Problem: The required lines are those that contain "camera"; pull them out of the data and copy them.

Data excerpt:
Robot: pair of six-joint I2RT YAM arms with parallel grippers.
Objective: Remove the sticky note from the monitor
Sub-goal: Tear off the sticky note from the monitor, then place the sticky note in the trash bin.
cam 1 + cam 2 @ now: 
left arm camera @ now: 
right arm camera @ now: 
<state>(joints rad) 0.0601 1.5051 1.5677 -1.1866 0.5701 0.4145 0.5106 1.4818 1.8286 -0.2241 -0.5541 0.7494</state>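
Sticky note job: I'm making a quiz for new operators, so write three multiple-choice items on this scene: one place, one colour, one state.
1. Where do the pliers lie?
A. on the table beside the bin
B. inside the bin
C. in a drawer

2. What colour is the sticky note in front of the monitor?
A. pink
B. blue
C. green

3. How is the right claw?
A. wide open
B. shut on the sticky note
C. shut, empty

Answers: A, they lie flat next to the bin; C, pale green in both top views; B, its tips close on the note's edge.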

Solved exercise:
left arm camera @ now: 
right arm camera @ now: 

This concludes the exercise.